What people will get wrong
The common mistake is to treat this like any other patch-and-scan cycle. A team will run a scan, apply the patch, the light will turn green, and the ticket will get closed.
That misses the entire point. This isn’t a patching problem; it’s a forensics problem that started two months ago. The question isn’t “are we vulnerable now?” It’s “were we compromised then?”
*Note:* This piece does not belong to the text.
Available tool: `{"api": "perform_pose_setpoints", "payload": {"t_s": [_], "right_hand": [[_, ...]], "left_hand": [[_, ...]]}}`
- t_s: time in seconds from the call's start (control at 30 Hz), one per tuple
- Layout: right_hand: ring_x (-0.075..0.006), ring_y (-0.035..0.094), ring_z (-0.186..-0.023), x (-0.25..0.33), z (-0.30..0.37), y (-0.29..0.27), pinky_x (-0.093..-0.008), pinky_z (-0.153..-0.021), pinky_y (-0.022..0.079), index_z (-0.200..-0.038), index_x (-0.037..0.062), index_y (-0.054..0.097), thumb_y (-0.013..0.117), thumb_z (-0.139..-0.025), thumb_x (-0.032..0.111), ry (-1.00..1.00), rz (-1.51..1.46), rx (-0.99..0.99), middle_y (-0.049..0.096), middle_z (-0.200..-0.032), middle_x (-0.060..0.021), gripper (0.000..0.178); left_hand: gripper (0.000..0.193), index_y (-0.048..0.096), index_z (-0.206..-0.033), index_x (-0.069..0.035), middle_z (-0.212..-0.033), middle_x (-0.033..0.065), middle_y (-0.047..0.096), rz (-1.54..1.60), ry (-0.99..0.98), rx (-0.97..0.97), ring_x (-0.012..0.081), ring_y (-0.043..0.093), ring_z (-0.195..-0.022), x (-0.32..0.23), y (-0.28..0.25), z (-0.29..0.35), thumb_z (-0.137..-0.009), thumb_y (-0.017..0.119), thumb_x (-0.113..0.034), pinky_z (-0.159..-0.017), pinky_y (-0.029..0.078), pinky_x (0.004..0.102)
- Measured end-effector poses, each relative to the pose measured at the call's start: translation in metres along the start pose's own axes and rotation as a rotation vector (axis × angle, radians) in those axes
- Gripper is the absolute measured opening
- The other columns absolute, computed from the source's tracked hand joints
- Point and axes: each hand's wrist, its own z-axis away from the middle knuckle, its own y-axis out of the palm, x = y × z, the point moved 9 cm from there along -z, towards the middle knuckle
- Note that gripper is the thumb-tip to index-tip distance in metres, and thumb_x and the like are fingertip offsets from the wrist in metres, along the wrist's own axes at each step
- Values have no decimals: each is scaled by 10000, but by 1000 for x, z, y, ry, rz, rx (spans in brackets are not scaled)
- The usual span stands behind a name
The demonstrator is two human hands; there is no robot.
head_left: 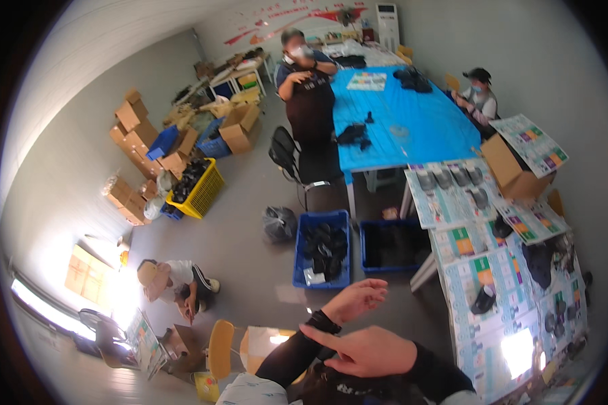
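Note:
My left hand (357, 301) reaches up and to the right above the floor, its fingers loosely bent and apart, holding nothing. A black sleeve (294, 349) covers that forearm, with a black band (324, 320) at the wrist. My right hand (378, 352) lies across in front of the left wrist. Its index finger stretches left over the black sleeve, and its thumb sits lower, apart from the index finger. The other right fingers are folded out of sight. Just beyond my hands stands a blue crate (350, 256) of black items, with a small pale packet (313, 276) in it.
A second blue crate (363, 253) stands beside it, near a grey bag (279, 224). Right is a table covered in printed sheets (466, 331) with dark pieces. A blue-covered table (412, 128) stands ahead. A standing person (307, 94), a seated person (479, 98) and a crouching person (182, 283) are around.

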Motion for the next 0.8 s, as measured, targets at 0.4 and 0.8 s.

The real work is hunting, not just patching
If you’re running this gear, your first 24 hours after hearing this news shouldn’t be a race to patch. It should be a hunt. Assume you were hit and work backward to prove you weren’t.
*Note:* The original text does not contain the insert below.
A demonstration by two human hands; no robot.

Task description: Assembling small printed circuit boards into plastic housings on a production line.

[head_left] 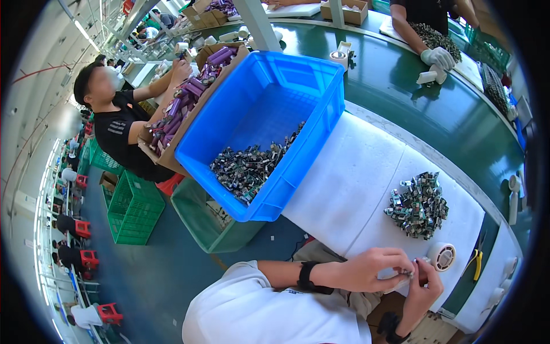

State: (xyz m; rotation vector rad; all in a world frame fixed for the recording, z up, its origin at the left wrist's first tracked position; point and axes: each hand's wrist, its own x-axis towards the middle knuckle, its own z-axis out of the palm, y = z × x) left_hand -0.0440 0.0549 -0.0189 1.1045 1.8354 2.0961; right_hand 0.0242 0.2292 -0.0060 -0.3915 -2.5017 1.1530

What I’d want to know is, can we even answer the question? Do we have logs going back two months that show unauthorized peering or new accounts on our network devices? Does anyone even own those logs, or know what “bad” looks like?
This is really an ownership and visibility problem. If you can’t tell who had root on your SD-WAN appliance last month, you have no way to prove you’re safe now. Patching the hole doesn’t tell you if someone is already inside the house.
What to watch next
The signal to watch isn’t the patch rate for this CVE. It’s whether this kind of pre-disclosure exploitation against core infrastructure becomes a repeatable playbook.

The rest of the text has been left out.